Wednesday, May 30, 2018

Launch Day - Northern Stage - Review

Launch Day
Northern Stage
29th May 2018

Presented by Kelly-Abbott Dance Theatre
Choreography by Kristin Kelly-Abbott
Produced by Phil Hargreaves
Costume by Kim McDermottroe
Lighting by Mark Parry
Music by Breifne Holohan and Mark Knopfler

Inspired by the art of Alexander Millar, and featuring the haunting music of Breifne Holohan and Mark Knopfler, Launch Day tells the story of shipbuilding in the north.

It is peopled with the flat-capped, booted and overalled men, who shuffle their way to and from work, waved off by headscarfed wives and mothers. It sounds cliched, but it is not. It is a representation of a time, and a way of life that was very real. These are tough men and women. Their lives are hard, their work is hard, but there is pride in it.
The dances and the music echo the beat of the hammers, the flying sparks of the welders and riveters. he energy of the workers, and the bone-weariness at the end of the day.

But, it is not all hard work - there is also play. There is football, and there is the pub.
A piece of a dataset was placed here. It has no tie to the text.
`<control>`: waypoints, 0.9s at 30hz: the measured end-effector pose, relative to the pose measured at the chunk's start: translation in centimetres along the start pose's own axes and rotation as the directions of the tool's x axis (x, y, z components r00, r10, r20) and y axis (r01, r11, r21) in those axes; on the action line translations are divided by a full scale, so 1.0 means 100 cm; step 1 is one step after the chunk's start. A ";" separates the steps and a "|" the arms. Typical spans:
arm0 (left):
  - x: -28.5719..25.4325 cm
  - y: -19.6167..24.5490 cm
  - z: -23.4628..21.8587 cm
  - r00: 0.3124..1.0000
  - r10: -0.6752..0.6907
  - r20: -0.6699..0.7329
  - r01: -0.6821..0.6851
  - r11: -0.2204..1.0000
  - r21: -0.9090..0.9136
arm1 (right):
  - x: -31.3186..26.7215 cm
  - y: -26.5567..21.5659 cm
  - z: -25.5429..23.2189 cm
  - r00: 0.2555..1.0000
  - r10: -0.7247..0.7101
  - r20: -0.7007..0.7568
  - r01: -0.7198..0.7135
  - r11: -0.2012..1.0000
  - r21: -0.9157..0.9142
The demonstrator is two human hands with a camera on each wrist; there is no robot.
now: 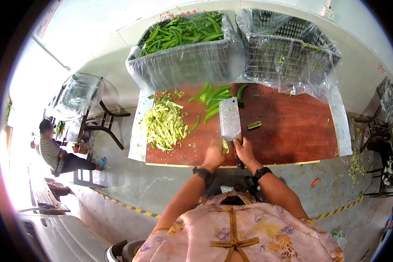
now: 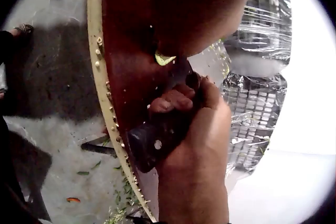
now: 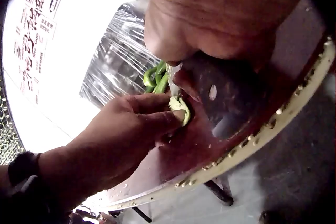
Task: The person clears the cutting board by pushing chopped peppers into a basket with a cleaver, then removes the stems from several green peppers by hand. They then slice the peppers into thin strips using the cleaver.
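Observation:
In the head view my right hand (image 1: 245, 152) grips the dark handle of a cleaver (image 1: 230, 118), its broad blade pointing away from me over the wooden board (image 1: 288, 126). Just left of it, my left hand (image 1: 214, 155) pinches a piece of green pepper (image 3: 180, 109) between thumb and fingers, close beside the blade. The right wrist view shows the pale inside of that piece. Whole green peppers (image 1: 212, 97) lie beyond the blade, and a cut pepper piece (image 1: 254, 125) lies to its right. A heap of pale green shreds (image 1: 165, 124) covers the board's left side.
Behind the board stand a plastic-lined crate of green peppers (image 1: 183, 52) and another lined crate (image 1: 288, 56). Far left, a person (image 1: 54, 148) sits by a table. Scraps (image 1: 357, 166) and a red pepper (image 1: 315, 182) lie on the floor at right.

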State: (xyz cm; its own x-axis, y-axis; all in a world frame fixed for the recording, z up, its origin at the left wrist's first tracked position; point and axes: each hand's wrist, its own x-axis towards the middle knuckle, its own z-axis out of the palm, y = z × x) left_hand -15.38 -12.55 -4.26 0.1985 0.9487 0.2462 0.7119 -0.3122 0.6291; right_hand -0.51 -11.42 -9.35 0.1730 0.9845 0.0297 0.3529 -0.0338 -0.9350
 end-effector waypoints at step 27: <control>-0.001 -0.003 -0.005 0.994 0.097 -0.047 -0.102 0.986 -0.129 | -0.025 0.018 -0.013 0.998 -0.051 0.027 0.052 0.998 -0.032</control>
State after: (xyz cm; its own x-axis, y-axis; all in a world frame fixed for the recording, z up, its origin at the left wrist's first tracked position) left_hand -15.91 -12.55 -4.12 0.2349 0.9104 0.3405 0.5953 -0.4117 0.6901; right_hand 0.94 -14.14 -10.67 0.1294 0.9893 0.0681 0.3906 0.0122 -0.9205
They recreate the beautiful game, and the rivalry between neighbouring shipbuilding towns - the red and whites and the black and whites, fans chanting and cheering and jeering (you're not singing anymore!), players scoring and tackling and arguing with the Ref.
And after the match, of course, they go for a pint! I think only in the north east of England, could a Saturday night skinful, falling over and throwing up, be made into a dance and turned into a thing of beauty.

Launch Day combines dance, art, technology and music - the traditional and the modern, to tell a poignant tale. Images of Millar's art are projected onto the backdrop and we hear words spoken by the shipbuilders while throughout the piece there is the constant echo of the hammers, the gentle lapping of water, and the image of a ship's prow sliding slowly into the sea.

This evening was actually the final day of the Launch Day tour, returning to where it started for its last hurrah. I feel privileged to have seen it.